Lorsque Madame Christine Lagarde dit qu’il n’y a pas d’inquiétude sur les banques françaises, soit elle ment (en connaissance de cause car elle a un rapport sur la situation des banques mais elle ne veut pas alarmer l’opinion), soit elle reprend les discours des patrons des plus grosses banques françaises (qui ne lui disent peut-être pas toute la vérité, sinon ils publieraient leurs comptes détaillés arrêtés à fin septembre).

 

Quand elle affirme que les banques françaises ont les meilleurs ratios sur fonds propres, elle veut certainement parler de ratios de solvabilité ou plus particulièrement du ratio fonds propres réglementaires / risque de crédit, de marché et opérationnel, qui doit être au moins égal à 8 % d’après les recommandations des accords de Bâle II. Or, c’est à moitié vrai car les banques françaises ont bien des ratios de 7,5 % à 8,5 % considérés comme convenables par nos banquiers – les banques européennes sont plutôt inférieures à 7 % –, mais insuffisants comparé aux banques britanniques « nationalisées » par l’Etat et aux autres banques d’affaires dont le ratio de fonds propres durs (ou Tier-1, noyau dur de leurs capitaux propres) doit être porté à 11,6 % dans le cadre du plan de sauvetage britannique des banques du pays.

 

Ce qui signifie que si les dépôts placés dans les banques françaises fondent comme neige au soleil – des transferts de fonds ont été opérés depuis le début de l’année vers la Banque postale pour un montant qui doit avoisiner les 10 à 20 milliards d’euros environ avec l’ouverture de 260 000 comptes en 9 mois –, les banques vont voir leur ratio sur fonds propres s’effondrer. Auxquels s’ajouteront les pertes sur actifs financiers (qui ont perdu entre 50 et 75 % de leur valeur, due à la chute des cours de Bourse, -44 % depuis le 1er janvier), qui viendront en diminution des fonds propres. Ce qui les obligera à lever des fonds d’autant plus importants pour se recapitaliser et répondre aux critères de Bâle II.

 

« Pour les banques continentales, c'est un nouveau casse-tête qui s'annonce. Elles affichent aujourd'hui, avec 660 milliards de capitaux, un Tier-1[1] moyen de 8,3 % – la réglementation européenne fixe un minimum de 6 %. Si le seuil de confiance nécessitait désormais un ratio de 10 %, elles devraient lever pas moins de 130 milliards d'euros, soit 19 % de leur capitalisation boursière. La note serait dure à avaler, en particulier pour DnB Nord, qui devrait lever 39 milliards d'euros, soit 79 % de sa capitalisation boursière, pour Handelsbanken (30 milliards d'euros, soit 31 % de sa capitalisation), pour UniCredit (14 milliards d'euros, soit 32 % de sa capitalisation), et même pour les gagnants déjà déclarés de la crise comme l'espagnol Santander, BNP Paribas ou HSBC. » (Les Echos, 10/9/08)

 

Dire donc que les banques françaises sont « au-dessus de tout soupçon » est de la désinformation, car le risque est réel et avéré ! Rappelons-nous l’affaire Kerviel où la Société générale a perdu 5 milliards qui auraient pu se transformer en 50 milliards avec quelques mois de décalage, ce qui aurait entraîné la faillite de la banque rouge et noire capitalisée seulement à hauteur de 20 milliards.

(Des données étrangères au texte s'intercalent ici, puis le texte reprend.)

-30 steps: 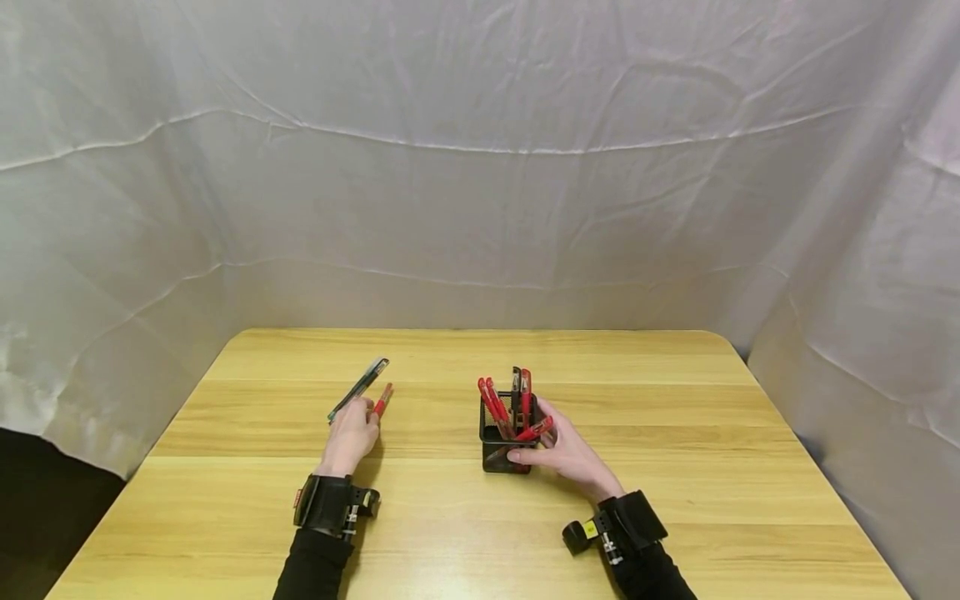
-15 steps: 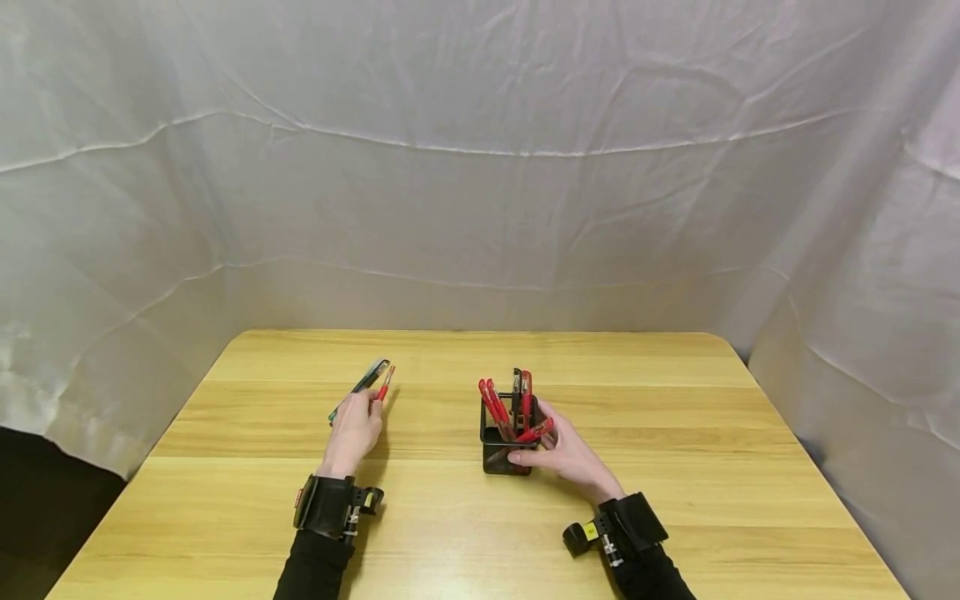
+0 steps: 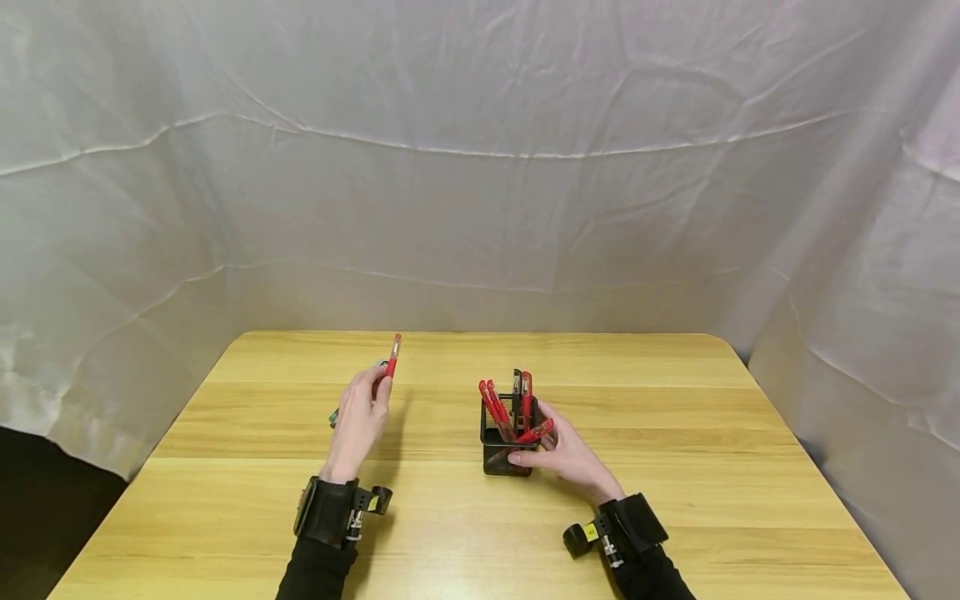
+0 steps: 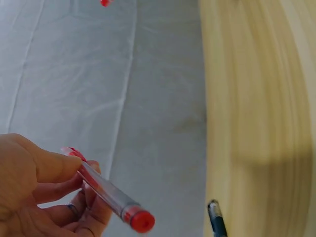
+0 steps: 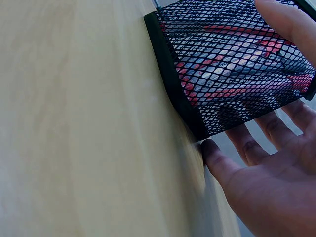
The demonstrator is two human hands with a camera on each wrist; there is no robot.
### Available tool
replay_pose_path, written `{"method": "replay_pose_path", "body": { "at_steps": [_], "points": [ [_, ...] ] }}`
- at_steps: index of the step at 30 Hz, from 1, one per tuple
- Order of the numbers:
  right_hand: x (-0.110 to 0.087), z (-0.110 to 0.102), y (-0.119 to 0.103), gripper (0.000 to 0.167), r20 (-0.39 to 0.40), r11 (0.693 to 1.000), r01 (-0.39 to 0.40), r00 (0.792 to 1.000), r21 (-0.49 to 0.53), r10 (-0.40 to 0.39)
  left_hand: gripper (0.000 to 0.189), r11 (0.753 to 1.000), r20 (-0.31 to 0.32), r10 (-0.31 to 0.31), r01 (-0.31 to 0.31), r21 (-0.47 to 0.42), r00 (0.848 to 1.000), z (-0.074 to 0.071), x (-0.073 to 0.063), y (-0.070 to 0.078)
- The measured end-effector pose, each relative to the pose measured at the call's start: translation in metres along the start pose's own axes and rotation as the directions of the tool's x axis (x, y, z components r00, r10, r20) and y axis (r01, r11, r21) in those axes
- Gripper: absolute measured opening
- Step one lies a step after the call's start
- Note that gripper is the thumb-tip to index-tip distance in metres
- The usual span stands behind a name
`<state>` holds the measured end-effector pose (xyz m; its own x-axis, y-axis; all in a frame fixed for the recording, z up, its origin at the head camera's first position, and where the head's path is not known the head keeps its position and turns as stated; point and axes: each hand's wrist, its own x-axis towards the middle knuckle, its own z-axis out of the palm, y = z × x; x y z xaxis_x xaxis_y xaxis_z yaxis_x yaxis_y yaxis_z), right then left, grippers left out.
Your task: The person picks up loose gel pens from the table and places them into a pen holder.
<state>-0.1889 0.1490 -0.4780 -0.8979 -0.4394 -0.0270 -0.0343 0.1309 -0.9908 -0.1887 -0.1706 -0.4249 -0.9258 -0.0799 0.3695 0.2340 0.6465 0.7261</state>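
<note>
My left hand pinches a red gel pen between thumb and fingers, raised above the table. In the left wrist view the pen's clear barrel slants out of the hand with its red end toward the camera. Beneath that hand lies a dark pen, mostly hidden in the head view. My right hand grips a black mesh pen holder, thumb at the front and fingers round the far side. Several red pens and a black pen stand in the holder, one red pen leaning right.
A light wooden table carries everything. Pale cloth hangs behind it and along both sides. Each wrist wears a black strap with a small camera.
My left hand has lifted the red pen off the table, tipping it more upright, and moved slightly away and to the right. The right hand and pen holder have stayed put.
</note>
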Motion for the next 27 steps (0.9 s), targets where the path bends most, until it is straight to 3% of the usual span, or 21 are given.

[1] Le Tier 1 consiste en la partie jugée la plus solide (le noyau dur) des capitaux propres des institutions financières. Il rassemble essentiellement le capital social, les résultats mis en réserve et les intérêts minoritaires dans les filiales consolidées moins les actions auto détenues et le goodwill. La notion a été définie par les accords de Bâle I sans être modifiée substantiellement par Bâle II. Le ratio rapportant le Tier 1 au total des actifs ajustés du risque est un indicateur largement utilisé par les régulateurs afin de mesurer le degré de capitalisation des institutions financières ; le minimum requis selon les accords de Bâle I est de 4%. Dans la pratique, la plupart des banques visent au moins 7 % (Lexique de finance, www.vernimmen.net).